Thanks for the quintet, PA
I don't know if any of our listeners or contributors have seen the movie Lake Placid, but Betty White was hilarious in the film. She still is, too.
http://www.youtube.com/watch?v=J9bfpu9jWVY
As a tribute to Estelle Getty, Lifetime is re-running 10 episodes of The Golden Girls, highlighting her Sophia character, back to back today starting at noon ET. If I can, I might try to watch some of them.
Tragically, Estelle Getty suffered from severe dementia the last several years of her life. The devastating ravages of that cruel condition remind me of the title of this song, perhaps because, as the person "disappears", due to the disease, all that is left is silence.
http://uk.youtube.com/watch?v=YhdGkZ6Fngw&feature=related
Thanks, firefly, for all the great music. Love Winton Marselis and he's the one that called Rap modern day minstrel.
The Sound of Silence is one of my favorites as well.
I see Bill Ray does more than just Achy Breaky Heart. That was a special tribute to the Cherokee Indians, and Andrew Jackson didn't win many points with that trail, I'm afraid.
News from the world of science, folks.
Scientists expose mystery behind northern lights
By MARCIA DUNN, AP Aerospace Writer Fri Jul 25, 7:31 AM ET
CAPE CANAVERAL, Fla. - Scientists have exposed some of the mystery behind the northern lights.

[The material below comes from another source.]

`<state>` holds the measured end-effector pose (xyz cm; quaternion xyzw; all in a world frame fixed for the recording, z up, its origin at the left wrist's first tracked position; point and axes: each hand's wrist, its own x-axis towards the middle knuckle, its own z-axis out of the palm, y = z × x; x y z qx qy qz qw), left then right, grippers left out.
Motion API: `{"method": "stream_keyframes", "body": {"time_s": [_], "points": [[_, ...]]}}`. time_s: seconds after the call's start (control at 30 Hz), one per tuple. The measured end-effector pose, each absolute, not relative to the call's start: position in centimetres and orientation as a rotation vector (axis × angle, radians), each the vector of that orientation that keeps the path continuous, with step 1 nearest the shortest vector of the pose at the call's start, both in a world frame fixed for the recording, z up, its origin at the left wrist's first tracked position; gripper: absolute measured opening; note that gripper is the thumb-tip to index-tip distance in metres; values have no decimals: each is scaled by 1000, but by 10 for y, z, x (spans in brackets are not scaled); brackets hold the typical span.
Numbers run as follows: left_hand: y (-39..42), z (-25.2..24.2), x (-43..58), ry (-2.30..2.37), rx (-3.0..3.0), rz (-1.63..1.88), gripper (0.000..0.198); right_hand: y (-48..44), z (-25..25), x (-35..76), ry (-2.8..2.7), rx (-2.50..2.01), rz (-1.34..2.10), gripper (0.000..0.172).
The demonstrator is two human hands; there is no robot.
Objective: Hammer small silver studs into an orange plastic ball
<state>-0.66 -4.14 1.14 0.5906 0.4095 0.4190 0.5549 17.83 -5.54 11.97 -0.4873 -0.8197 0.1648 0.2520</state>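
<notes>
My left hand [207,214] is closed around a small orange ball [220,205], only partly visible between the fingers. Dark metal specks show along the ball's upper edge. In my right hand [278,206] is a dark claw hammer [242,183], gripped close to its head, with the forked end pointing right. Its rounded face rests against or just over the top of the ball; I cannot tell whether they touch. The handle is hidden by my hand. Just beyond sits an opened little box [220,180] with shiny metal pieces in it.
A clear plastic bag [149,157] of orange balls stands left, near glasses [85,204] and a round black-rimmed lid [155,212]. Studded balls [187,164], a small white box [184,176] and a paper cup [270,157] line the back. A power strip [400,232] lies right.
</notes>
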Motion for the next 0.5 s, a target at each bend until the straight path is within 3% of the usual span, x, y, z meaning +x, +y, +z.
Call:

On Thursday, NASA released findings that indicate magnetic explosions about one-third of the way to the moon cause the northern lights, or aurora borealis, to burst in spectacular shapes and colors, and dance across the sky.
The findings should help scientists better understand the more powerful but less common geomagnetic storms that can knock out satellites, harm astronauts in orbit and disrupt power and communications on Earth, scientists said.